Ora, se qualquer diretor já poderia criar movimentos de câmera e enquadramentos interessantes com tamanha liberdade, com um cineasta como Alfonso Cuarón no comando isto resulta em mágica (o que deixa clara a falta que fez nestes sete anos de hiato desde seu magnífico Filhos da Esperança). Assim, ao longo de Gravidade testemunhamos sequências absolutamente deslumbrantes como aquela que acompanha a personagem de Sandra Bullock girando descontroladamente até que, depois de nos aproximarmos da astronauta, subitamente entramos em seu capacete e assumimos temporariamente seu ponto de vista, saltando de um plano objetivo a outro subjetivo sem quaisquer cortes.
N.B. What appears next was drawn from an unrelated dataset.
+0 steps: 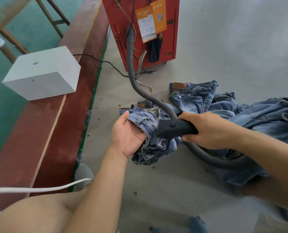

Da mesma forma, o diretor investe em momentos mais contemplativos, quase poéticos, como aquele no qual Stone, exausta, remove o desconfortável traje e, vestindo apenas camiseta e short, parece dormir brevemente, entregando-se a um relaxamento que eventualmente a leva a assumir a posição fetal enquanto gira, livre, no interior da estação orbital.
Alcançando o efeito paradoxal de criar uma narrativa claustrofóbica em meio à vastidão do espaço, Cuarón também é hábil ao empregar o 3D de forma orgânica e inteligente – e não é à toa que os resultados desta tecnologia tão recente são alguns dos melhores alcançados até hoje: como sempre afirmo ao explicar as questões básicas da linguagem 3D, esta é uma técnica que, em planos abertos, exige uma profundidade de campo ampla e, assim, é apenas natural que um filme que contrapõe os personagens à extensão infinita e escura do universo represente as condições ideais para o maior foco profundo da História do Cinema (um raro momento em minha carreira que me permito ceder a hipérboles simplesmente por saber que a tecnologia que transforma esta afirmação em fato não existia antes).
Brilhante também ao trazer Ed Harris como a voz que orienta os astronautas a partir de Houston (uma escalação perfeita, já que o ator foi figura marcante em Os Eleitos e Apollo 13), Gravidade é um filme que respeita a Ciência mesmo colocando-a totalmente a serviço do Drama, revelando-se, no processo, como um dos melhores trabalhos de 2013.